Atherosclerosis, as an inflammatory disease, is the main contributor to cardiovascular diseases-related vascular diseases, leading to myocardial infarction, stoke, and heart failure [1]. Inflammation response and infiltration of leukocytes were major characterization at whole stages of the atherosclerotic process [2]. Consistently, high levels of inflammatory cytokines were closely correlated with plaque progression in atherosclerosis [3]. Previous studies well clarified that Notoginsenoside R1 (NGR1) has beneficial effects on animal models of cardiovascular diseases [[4], [5], [6]]. Importantly, NGR1, a major active ingredient of Radix notoginseng, was reported to alleviate oxidized low-density lipoprotein (ox-LDL)-caused inflammatory response by decreasing the cytokines production in endothelial cells through modulation of Nuclear Factor Kappa B (NF-κB) signal path [7], while ox-LDL was reported to be an important risk factor contributing to the progression of atherosclerosis [8]. However, the detailed mechanism by which NGR1 involved in atherosclerosis development remained largely elusive.

It was widely accepted that long non-coding RNAs (lncRNAs, longer than 200 nucleotides) act predominant roles in various pathologies, including atherosclerosis [9,10]. For instance, lncRNA H19 was increased in the blood sample of atherosclerosis compared with control, and it could be a potential target for treating atherosclerosis [11]. The lncRNA X-inactive specific transcript (XIST) was transcribed from the XIST gene and locate on Xq13.2 (1–19,296). According previous reports, XIST was closely related to the development of many human cancers, including pancreatic cancer and breast cancer [12,13]. In addition, dysregulation of XIST could act as a biomarker for poor prognosis of cancer patients [14]. Nevertheless, the expression pattern and function of XIST in atherosclerosis were scarcely documented.

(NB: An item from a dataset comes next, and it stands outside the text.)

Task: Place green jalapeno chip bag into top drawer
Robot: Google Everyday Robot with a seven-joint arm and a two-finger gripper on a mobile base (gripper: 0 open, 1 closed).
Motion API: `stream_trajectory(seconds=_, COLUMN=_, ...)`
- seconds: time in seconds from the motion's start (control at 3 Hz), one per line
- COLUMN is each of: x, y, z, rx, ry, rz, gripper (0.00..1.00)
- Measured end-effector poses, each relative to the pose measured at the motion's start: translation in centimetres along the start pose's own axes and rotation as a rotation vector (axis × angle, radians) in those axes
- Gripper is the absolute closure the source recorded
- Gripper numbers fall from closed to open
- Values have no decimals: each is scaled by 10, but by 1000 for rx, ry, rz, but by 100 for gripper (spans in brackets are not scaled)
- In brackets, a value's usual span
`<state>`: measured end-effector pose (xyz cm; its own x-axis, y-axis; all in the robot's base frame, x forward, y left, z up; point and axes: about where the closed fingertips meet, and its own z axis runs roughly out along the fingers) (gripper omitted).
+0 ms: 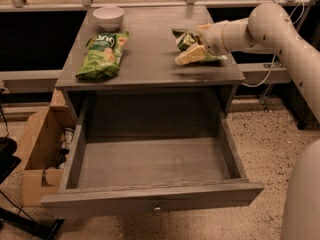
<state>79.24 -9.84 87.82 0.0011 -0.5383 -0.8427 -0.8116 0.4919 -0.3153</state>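
Green jalapeno chip bag (186,40) at jaws, rt tabletop (150,54).

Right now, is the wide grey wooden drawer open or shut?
Open: the wide grey wooden drawer is pulled out, its floor visible. The gripper is at the dark-green foil chip bag over the tabletop.

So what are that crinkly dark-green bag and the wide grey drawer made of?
The small dark-green chip bag, at the gripper on the right of the tabletop, looks like glossy foil: wrinkled, glinting. The wide grey drawer looks like matte wood, maybe painted; its round knob seems metal.
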Motion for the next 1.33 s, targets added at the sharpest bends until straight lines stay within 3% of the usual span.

Furthermore, microRNAs (miRNAs) have been demonstrated as vital regulators in atherosclerosis [15]. Moreover, miR-221-3p has attracted attention for its prognostic value in multiple human diseases, such as colon cancer [16], triple-negative breast cancer [17], and acute myocardial infarction [18]. Furthermore, research by Xue et al. claimed that miR-221 was involved in the dysfunction of endothelial cells [19]. Nevertheless, the regulatory of miR-221 in the pathogenesis of atherosclerosis still require further investigation.

TNF-receptor-associated factor 6 (TRAF6), a member of TNF-receptor-associated factor family, mediated multiple signaling signals transduction, including TNF receptor (TNFR) family, IL-18 receptor (IL-18R), and Toll-like receptors [20]. A study indicated that TRAF6 participated in the development of atherosclerosis [21].

According previous researches, NGR1 exerted its anti-inflammation function in atherosclerosis and other inflammation-related diseases. Therefore, the investigation for the detailed mechanism by which NGR1 regulated atherosclerosis development was meaningful for atherosclerosis treatment. Thus, we explored the effects and underlying mechanism of NGR1 on apoptosis and inflammation in endothelial cells stimulated by ox-LDL.